Go line by line through the data below, counting each one that has "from", and give the final count only.

BEGIN

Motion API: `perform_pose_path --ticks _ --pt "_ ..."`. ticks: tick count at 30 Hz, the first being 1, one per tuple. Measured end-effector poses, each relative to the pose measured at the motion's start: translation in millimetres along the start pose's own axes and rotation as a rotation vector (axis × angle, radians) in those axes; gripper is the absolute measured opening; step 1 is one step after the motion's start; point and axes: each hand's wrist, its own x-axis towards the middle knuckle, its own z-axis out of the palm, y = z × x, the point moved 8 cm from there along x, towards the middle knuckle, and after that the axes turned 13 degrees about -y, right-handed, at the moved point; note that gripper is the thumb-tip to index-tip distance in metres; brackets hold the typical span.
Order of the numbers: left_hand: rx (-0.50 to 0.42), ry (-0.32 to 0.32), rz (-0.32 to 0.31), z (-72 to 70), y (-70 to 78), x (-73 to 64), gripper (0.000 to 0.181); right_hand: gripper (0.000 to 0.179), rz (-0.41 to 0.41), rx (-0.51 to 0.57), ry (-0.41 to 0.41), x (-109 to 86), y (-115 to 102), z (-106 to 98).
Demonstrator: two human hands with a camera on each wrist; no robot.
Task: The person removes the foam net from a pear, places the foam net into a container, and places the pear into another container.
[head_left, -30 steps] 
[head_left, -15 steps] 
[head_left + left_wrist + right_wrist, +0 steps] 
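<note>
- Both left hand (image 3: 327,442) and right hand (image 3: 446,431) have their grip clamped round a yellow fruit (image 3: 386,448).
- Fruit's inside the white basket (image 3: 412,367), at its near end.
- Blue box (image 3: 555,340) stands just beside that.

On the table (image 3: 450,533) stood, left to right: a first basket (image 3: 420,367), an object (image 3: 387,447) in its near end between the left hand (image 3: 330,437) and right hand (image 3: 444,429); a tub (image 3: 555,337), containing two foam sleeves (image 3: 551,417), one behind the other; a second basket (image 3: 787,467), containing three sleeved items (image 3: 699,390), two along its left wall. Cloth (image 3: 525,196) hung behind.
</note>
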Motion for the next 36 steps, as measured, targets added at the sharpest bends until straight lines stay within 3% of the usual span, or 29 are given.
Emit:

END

*THE COMPLETED TASK*
2